Problem requirements> Go line by line through the entries and show those that hold the string "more".

_ _ _ _ _

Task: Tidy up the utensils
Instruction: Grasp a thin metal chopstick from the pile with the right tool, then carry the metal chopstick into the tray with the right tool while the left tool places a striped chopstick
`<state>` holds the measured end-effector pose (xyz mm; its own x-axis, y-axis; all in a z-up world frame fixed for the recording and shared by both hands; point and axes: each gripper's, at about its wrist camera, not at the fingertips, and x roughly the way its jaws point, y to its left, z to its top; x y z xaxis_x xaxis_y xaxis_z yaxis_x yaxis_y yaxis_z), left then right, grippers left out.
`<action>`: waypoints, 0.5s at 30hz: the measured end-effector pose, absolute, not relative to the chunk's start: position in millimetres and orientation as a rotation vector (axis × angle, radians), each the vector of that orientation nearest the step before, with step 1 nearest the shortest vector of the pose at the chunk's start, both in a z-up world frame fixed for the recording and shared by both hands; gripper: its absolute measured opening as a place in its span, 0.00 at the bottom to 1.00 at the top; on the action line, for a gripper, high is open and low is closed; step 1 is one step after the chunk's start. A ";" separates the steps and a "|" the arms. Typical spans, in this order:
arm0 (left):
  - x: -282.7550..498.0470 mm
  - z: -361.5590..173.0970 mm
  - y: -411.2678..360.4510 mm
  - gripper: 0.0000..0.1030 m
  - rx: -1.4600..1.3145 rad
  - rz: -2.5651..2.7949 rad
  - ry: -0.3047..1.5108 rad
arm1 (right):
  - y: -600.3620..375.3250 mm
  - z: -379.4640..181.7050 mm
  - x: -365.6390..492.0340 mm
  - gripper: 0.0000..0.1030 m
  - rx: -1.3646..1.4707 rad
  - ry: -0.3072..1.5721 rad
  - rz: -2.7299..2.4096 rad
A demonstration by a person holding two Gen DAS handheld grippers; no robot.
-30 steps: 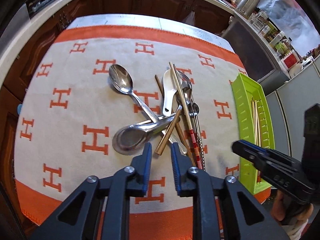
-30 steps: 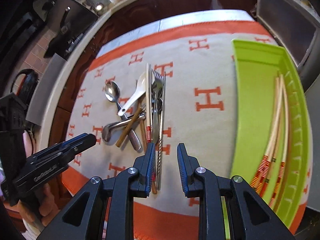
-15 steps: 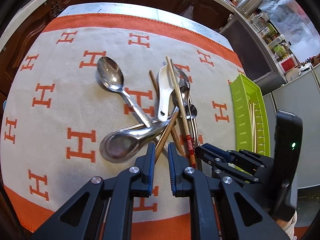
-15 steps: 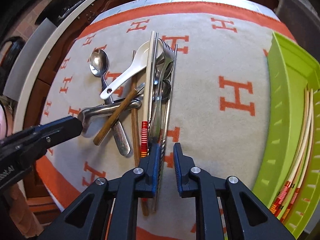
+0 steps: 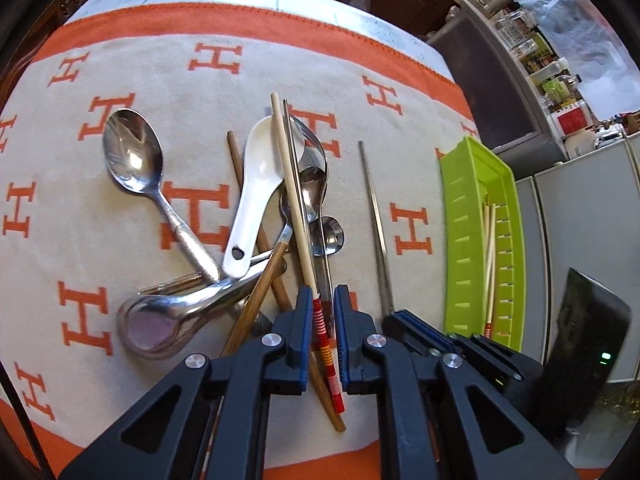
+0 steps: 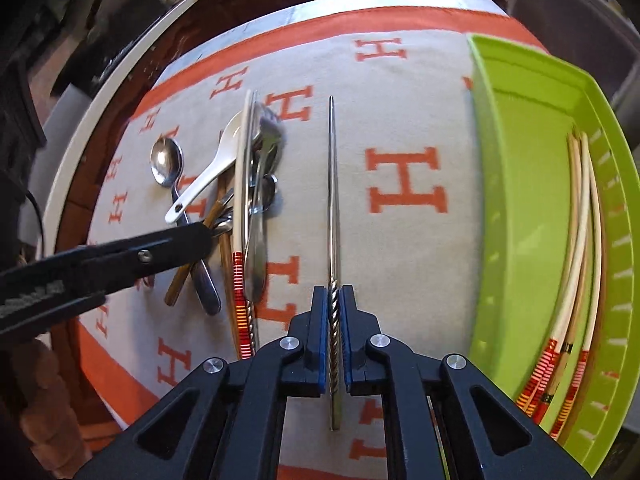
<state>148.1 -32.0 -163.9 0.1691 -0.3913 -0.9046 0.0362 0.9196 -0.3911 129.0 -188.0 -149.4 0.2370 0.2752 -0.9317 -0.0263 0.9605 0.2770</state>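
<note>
Steel dominates the left wrist view: we see a heap of utensils on the orange-and-cream cloth, with a large spoon, a white ceramic spoon, a ladle-like spoon and dark wooden chopsticks crossing one another. The left gripper sits low over the near end of the heap, its jaws narrowly spread on either side of the red-banded chopstick; we cannot tell whether the pads touch it. We judge that this end was chosen because it sticks out clear of the tangle. To the right, a metal chopstick lies apart from the heap, its near end running under the right gripper. The green tray stands further right, holding pale chopsticks.

In the right wrist view we see what the left could not: the right gripper is pressed together on the twisted handle of the metal chopstick, which points straight ahead, between the heap and the green tray. We judge that gripping near the handle leaves the long shaft free to swing over the rim. This view also shows the tray's contents plainly: several red-banded pale chopsticks along its far wall. The left gripper appears from the side, so its gap is hidden here.
</note>
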 end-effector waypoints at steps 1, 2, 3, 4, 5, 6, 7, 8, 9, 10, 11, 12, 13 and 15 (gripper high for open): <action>149.9 -168.2 -35.0 0.08 -0.305 -0.302 1.382 | -192.7 -147.7 128.3 0.05 0.247 1.314 0.219; 151.4 -172.7 -37.1 0.08 -0.301 -0.291 1.392 | -194.9 -145.7 127.6 0.05 0.262 1.309 0.222; 152.0 -175.9 -38.4 0.08 -0.300 -0.282 1.399 | -198.0 -141.7 126.2 0.05 0.272 1.296 0.226; 152.5 -179.4 -39.5 0.07 -0.299 -0.275 1.406 | -198.3 -140.0 125.9 0.05 0.274 1.290 0.229; 153.1 -182.5 -40.6 0.07 -0.297 -0.268 1.411 | -199.5 -137.5 125.3 0.05 0.280 1.284 0.233; 153.9 -186.3 -42.5 0.07 -0.295 -0.259 1.417 | -200.9 -134.8 124.2 0.05 0.286 1.278 0.239; 154.1 -188.8 -43.5 0.07 -0.300 -0.258 1.421 | -198.5 -133.8 124.0 0.05 0.288 1.271 0.243; 154.5 -190.2 -44.3 0.07 -0.304 -0.258 1.422 | -197.8 -131.4 123.0 0.05 0.290 1.267 0.248; 154.8 -191.2 -45.4 0.07 -0.305 -0.258 1.422 | -199.1 -129.6 122.6 0.05 0.296 1.263 0.256; 154.4 -192.0 -46.7 0.07 -0.303 -0.257 1.421 | -199.3 -128.3 121.8 0.05 0.298 1.262 0.261; 154.5 -193.4 -49.4 0.07 -0.295 -0.252 1.424 | -199.8 -126.2 119.7 0.05 0.299 1.259 0.264; 154.0 -195.5 -50.3 0.07 -0.289 -0.248 1.428 | -200.5 -124.7 118.9 0.05 0.298 1.256 0.268; 154.3 -197.2 -52.7 0.07 -0.286 -0.247 1.428 | -200.7 -123.4 117.9 0.05 0.297 1.254 0.271; 155.8 -197.2 -57.0 0.07 -0.270 -0.240 1.417 | -200.0 -122.6 116.7 0.05 0.296 1.249 0.270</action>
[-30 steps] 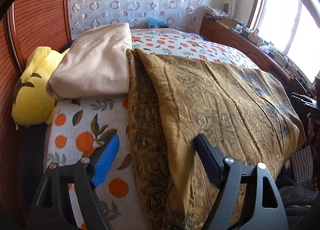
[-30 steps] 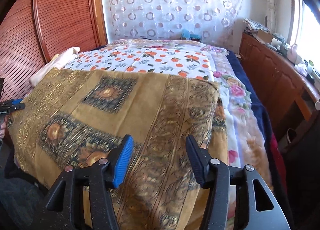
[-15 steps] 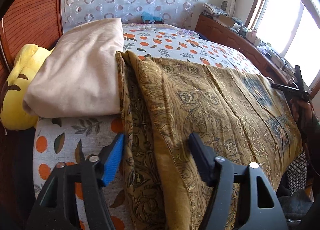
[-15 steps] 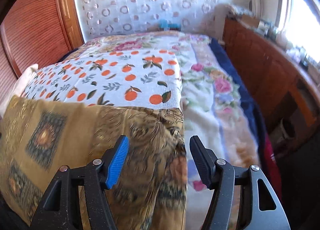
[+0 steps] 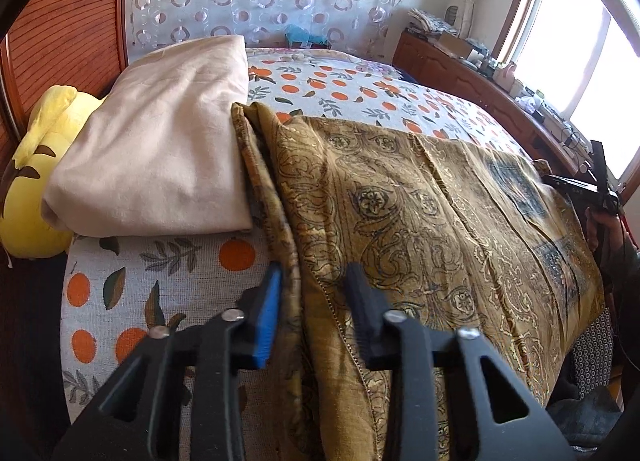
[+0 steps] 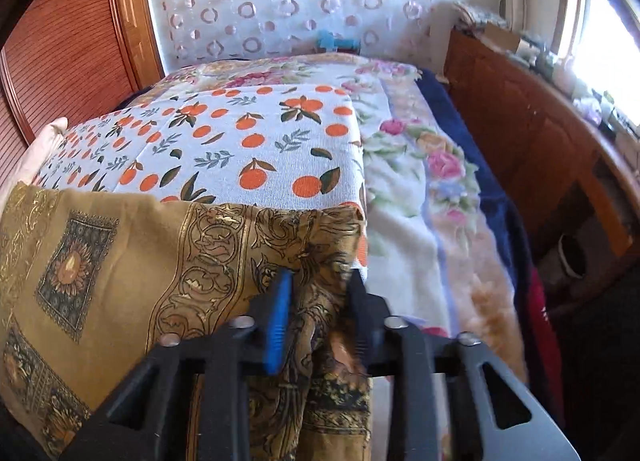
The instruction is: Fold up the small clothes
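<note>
one gold patterned cloth (image 5: 420,221) lies spread across the near end of the bed, over one sheet printed with oranges (image 5: 168,281). two grippers are at work, one at each near corner of the cloth.

the left gripper (image 5: 312,313) has just been closing and now pinches the bunched left edge of the cloth between its blue pad and its black one. the right gripper (image 6: 320,317) has likewise just been closing and clamps the gathered right corner of the cloth (image 6: 132,273), which hangs in folds below its pads.

just beside the cloth's left edge, touching it, sits one folded beige blanket (image 5: 160,149), and past that one yellow plush toy (image 5: 36,169) against the wooden headboard (image 5: 60,33). that side is crowded.

beyond the cloth's far edge the orange sheet (image 6: 248,149) lies bare up to the circle-patterned curtain (image 6: 288,1), so there is open room there. to the right of the cloth, one flowered blanket (image 6: 420,213) runs along the bed's edge, then a narrow gap and a wooden cabinet (image 6: 540,149) under the window.
</note>
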`<state>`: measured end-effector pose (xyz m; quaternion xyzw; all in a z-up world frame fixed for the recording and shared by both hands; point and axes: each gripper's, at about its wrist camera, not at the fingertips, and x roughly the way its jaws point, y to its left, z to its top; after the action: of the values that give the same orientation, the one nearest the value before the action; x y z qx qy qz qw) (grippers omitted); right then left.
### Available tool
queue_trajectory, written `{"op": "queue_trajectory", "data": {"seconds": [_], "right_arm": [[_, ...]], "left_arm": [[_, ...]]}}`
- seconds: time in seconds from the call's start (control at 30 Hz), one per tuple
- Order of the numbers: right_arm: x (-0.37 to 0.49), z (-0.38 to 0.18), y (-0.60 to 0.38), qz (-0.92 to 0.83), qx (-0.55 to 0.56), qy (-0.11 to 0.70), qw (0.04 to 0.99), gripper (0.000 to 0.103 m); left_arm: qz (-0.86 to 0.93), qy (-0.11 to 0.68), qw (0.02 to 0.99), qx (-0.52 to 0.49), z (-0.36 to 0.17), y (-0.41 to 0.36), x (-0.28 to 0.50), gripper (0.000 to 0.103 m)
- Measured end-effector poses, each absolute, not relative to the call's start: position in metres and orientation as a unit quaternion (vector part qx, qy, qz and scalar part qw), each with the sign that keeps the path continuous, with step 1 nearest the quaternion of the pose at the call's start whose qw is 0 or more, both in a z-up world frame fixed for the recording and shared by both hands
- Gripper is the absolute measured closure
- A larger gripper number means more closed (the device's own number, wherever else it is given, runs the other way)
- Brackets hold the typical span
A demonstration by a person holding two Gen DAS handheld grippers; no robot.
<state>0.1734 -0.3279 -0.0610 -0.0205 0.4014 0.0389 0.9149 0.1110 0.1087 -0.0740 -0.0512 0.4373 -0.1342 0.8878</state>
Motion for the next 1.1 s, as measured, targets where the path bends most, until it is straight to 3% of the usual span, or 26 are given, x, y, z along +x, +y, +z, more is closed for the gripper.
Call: {"op": "queue_trajectory", "data": {"seconds": [0.03, 0.2, 0.5, 0.77, 0.93, 1.1], "right_arm": [[0.172, -0.061, -0.328, 0.041, -0.021, 0.400, 0.915, 0.094], [0.161, -0.058, -0.314, 0.053, -0.052, 0.381, 0.921, 0.096], [0.127, -0.001, -0.295, 0.057, -0.085, 0.280, 0.955, 0.097], [0.146, 0.040, -0.278, 0.051, -0.109, 0.248, 0.961, 0.097], [0.166, 0.033, -0.268, 0.007, -0.121, 0.246, 0.962, 0.097], [0.207, -0.018, -0.257, -0.033, -0.128, 0.327, 0.936, 0.097]], "left_arm": [[-0.136, 0.439, 0.887, -0.053, -0.074, 0.109, 0.111, 0.088], [-0.139, 0.426, 0.894, -0.032, -0.066, 0.101, 0.103, 0.097], [-0.148, 0.356, 0.922, -0.026, -0.015, 0.091, 0.089, 0.098], [-0.140, 0.325, 0.935, -0.025, 0.017, 0.093, 0.118, 0.098], [-0.113, 0.339, 0.933, -0.031, -0.001, 0.103, 0.135, 0.098], [-0.097, 0.400, 0.911, -0.034, -0.055, 0.113, 0.155, 0.098]]}}
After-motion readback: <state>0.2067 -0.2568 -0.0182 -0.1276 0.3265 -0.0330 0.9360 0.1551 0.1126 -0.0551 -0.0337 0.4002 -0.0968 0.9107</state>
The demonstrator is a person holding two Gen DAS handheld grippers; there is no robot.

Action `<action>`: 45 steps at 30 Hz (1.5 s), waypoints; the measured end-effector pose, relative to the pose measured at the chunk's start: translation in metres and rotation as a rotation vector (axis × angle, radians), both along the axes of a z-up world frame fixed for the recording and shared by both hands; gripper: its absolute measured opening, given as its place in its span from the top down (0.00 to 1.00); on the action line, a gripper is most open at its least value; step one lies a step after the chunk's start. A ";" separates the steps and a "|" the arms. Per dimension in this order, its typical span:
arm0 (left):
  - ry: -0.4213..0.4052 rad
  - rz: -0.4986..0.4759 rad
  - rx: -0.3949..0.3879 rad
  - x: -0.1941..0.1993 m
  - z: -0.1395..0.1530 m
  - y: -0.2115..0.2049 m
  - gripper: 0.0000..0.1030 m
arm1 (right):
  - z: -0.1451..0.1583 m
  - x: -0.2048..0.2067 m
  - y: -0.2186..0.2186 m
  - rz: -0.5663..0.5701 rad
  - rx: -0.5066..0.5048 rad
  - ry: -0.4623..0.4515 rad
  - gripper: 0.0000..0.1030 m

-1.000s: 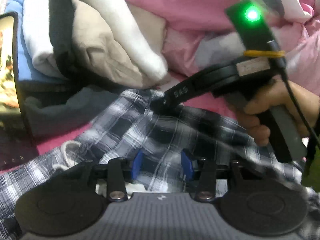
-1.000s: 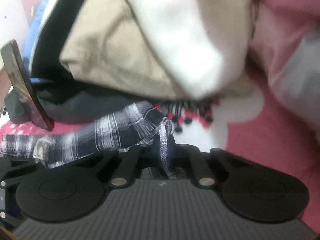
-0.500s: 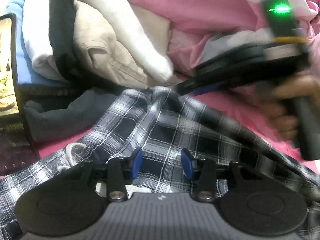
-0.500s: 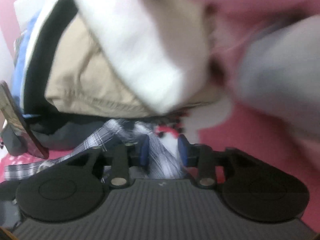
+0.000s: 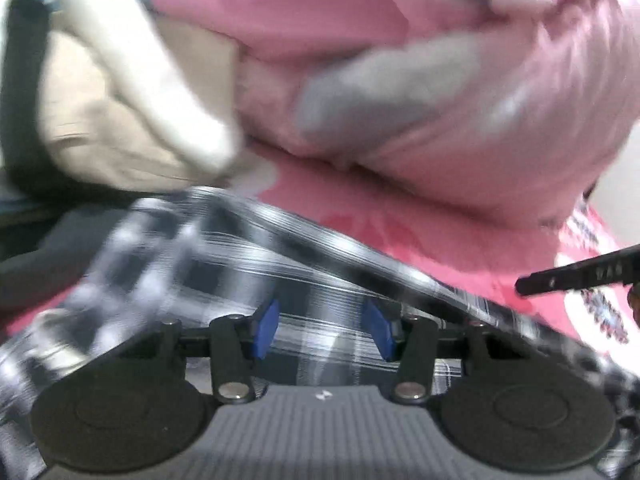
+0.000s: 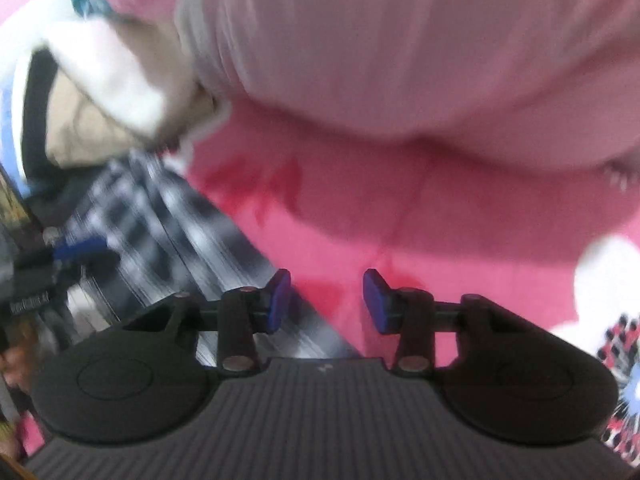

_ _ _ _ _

Result below>
- Measured end-effector poses, each absolute, not relative to the call's start: position in metres and orientation as a unit quaternion (vector part qx, qy, qz and scalar part qw), each with the sign that keeps the path continuous, with step 1 nearest the quaternion of the pose at the call's start whose qw is 0 or more, both in a z-up world frame fixed for the recording and shared by both hands
- A larger gripper number means more closed (the device's own number, wherever else it is given, runs the other way)
Motion for the next 1.1 s, as measured, targets where the path bends most, until it is straight to 3% of the usual span, or 26 are given, x, y, z along +x, +y, +z, more is closed for the gripper.

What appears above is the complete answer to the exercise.